Ini adalah pertanyaan yang telah lama mengganggu komunitas sastra di negara tersebut, yang telah menyaksikan industri film dan televisi Korea menghasilkan film-film hits global seperti “Parasite” atau “Squidward” dan juga bertanya-tanya mengapa buku-buku Korea gagal menarik minat masyarakat global.
“Oleh karena itu, ada kecenderungan yang meningkat dalam penerjemahan untuk mengabaikan distorsi teks asli dan malah memenuhi selera pembaca asing,” kata Zheng. “Para Vegetarian adalah contoh yang bagus mengenai hal itu.”
Menulis untuk The Times pada tahun 2016, penerjemah sastra Korea-Amerika Charse Yun mengakui kalimat Smith yang “hebat” tetapi mengatakan terjemahannya telah “berubah menjadi 'ciptaan baru'”.
“Saya merasa sulit untuk memberikan analogi yang memadai, tapi bayangkan gaya Raymond Carver yang sederhana dan modern yang dihiasi dengan ungkapan indah Charles Dickens,” tulisnya.

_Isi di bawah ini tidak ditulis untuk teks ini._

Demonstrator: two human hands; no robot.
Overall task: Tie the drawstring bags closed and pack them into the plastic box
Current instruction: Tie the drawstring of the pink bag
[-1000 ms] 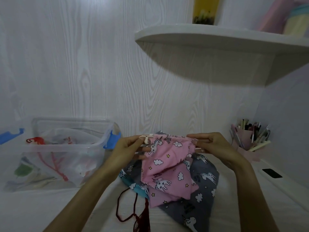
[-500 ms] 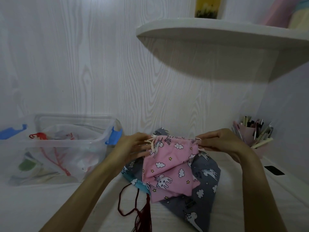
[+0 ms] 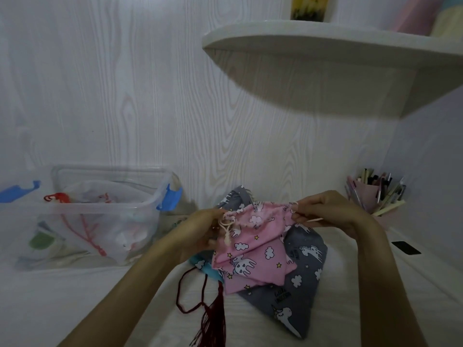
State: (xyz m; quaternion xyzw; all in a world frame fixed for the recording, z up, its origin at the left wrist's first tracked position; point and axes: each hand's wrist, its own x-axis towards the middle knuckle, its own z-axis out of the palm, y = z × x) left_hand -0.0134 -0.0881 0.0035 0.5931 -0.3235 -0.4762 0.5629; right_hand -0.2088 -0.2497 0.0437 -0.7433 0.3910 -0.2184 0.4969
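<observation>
The pink bag (image 3: 253, 246) was plainly a light, limp thing, thin cotton that sagged wherever it was not held, so it would need taking by the cords at its mouth, not by the cloth, which would only bunch and slip. The person held it up just above the bench (image 3: 75, 301), its mouth stretched between both hands and its body drooping onto a grey bag (image 3: 300, 281) lying beneath. The left hand (image 3: 200, 231) had its grip closed on the left corner of the mouth, where a cream drawstring (image 3: 226, 229) hung in a knotted loop against the fabric. The right hand (image 3: 325, 211) pinched the opposite corner; a pale cord end seemed to run out under its fingers, though the dim light made that hard to be sure of. The cloth was printed with white unicorns, clouds and small yellow stars, and the mouth looked gathered only in part, so I judged the pulling shut was not yet finished. A blue bag (image 3: 203, 267) peeped from under the pile, with a dark red tasselled cord (image 3: 213, 314) trailing in front. The clear plastic box (image 3: 100, 214) with blue latches stood well to the left, already holding some soft bundles.
</observation>
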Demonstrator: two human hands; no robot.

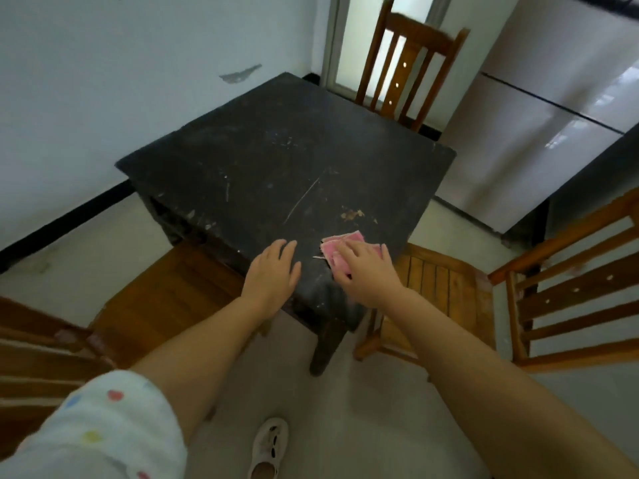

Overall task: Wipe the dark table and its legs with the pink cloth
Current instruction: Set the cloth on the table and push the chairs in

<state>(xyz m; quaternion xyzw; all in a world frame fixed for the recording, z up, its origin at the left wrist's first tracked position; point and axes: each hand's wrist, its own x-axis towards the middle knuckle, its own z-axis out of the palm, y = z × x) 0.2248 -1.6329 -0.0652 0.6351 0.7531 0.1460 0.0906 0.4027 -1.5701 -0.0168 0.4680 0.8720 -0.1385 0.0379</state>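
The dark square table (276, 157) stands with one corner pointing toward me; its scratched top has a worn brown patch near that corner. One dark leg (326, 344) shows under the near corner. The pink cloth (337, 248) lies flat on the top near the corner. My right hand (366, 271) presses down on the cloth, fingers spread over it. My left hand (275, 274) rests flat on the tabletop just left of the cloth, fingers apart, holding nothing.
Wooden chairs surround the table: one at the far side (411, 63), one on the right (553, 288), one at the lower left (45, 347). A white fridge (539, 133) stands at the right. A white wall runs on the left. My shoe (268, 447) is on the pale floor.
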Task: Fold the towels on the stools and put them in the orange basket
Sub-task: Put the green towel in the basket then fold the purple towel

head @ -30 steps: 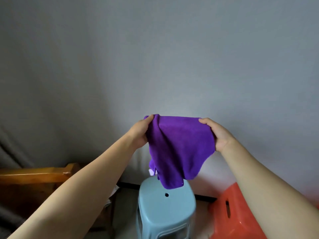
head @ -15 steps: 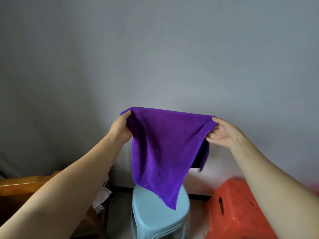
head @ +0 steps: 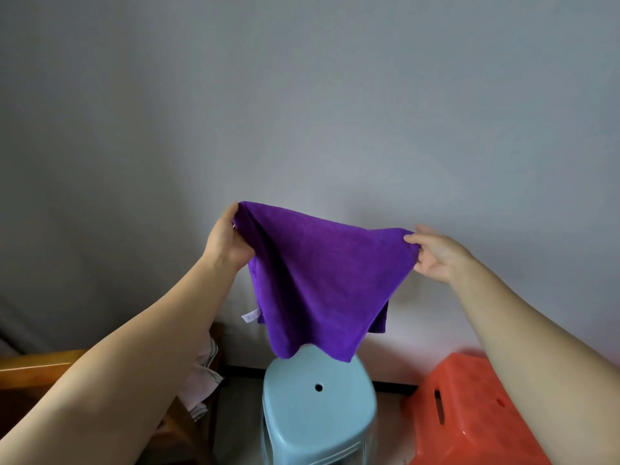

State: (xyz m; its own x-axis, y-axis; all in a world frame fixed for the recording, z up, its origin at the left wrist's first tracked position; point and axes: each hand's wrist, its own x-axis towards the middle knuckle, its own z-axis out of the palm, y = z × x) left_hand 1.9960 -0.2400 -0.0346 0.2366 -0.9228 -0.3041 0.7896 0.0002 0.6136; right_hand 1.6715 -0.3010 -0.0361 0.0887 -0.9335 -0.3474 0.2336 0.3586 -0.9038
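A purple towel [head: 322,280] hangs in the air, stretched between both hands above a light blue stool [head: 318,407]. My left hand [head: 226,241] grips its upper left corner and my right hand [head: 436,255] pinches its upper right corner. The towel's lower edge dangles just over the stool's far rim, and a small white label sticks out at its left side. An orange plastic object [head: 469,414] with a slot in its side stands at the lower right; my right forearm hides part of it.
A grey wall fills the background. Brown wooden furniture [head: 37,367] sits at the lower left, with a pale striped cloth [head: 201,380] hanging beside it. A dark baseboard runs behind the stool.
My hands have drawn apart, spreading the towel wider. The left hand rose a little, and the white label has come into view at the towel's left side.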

Smith, yang menerjemahkan dua buku Han lainnya, membela karyanya dalam artikel tahun 2018 di Los Angeles Review of Books, dengan alasan bahwa mengingat perbedaan antara dua bahasa, “tidak mungkin ada satu terjemahan yang tidak 'kreatif'.
Bagi banyak kritikus, pertanyaan tentang penerjemahan masih merupakan pertanyaan terbuka. Namun baik atau buruk, penghargaan terbaru dan paling bergengsi yang diraih Han kini telah mengokohkan naskah sastra Korea untuk kesuksesan global.
Terlepas dari keraguannya terhadap terjemahan Smith, Yin melihat banyak alasan untuk bersikap optimis saat ini.
“Lapangan ini telah sangat terbuka, dan lebih banyak orang memiliki akses terhadap sastra Korea,” kata Yoon tentang kebangkitan Han di dunia global.
“Saya gembira untuk mantan murid saya dan penerjemah berbakat lainnya yang kini memiliki kesempatan untuk membawa suara-suara Korea lainnya ke dalam bidang ini.”
©2024 Los Angeles Times. Silakan kunjungi latimes.com. Didistribusikan oleh Tribune Content Agency, LLC.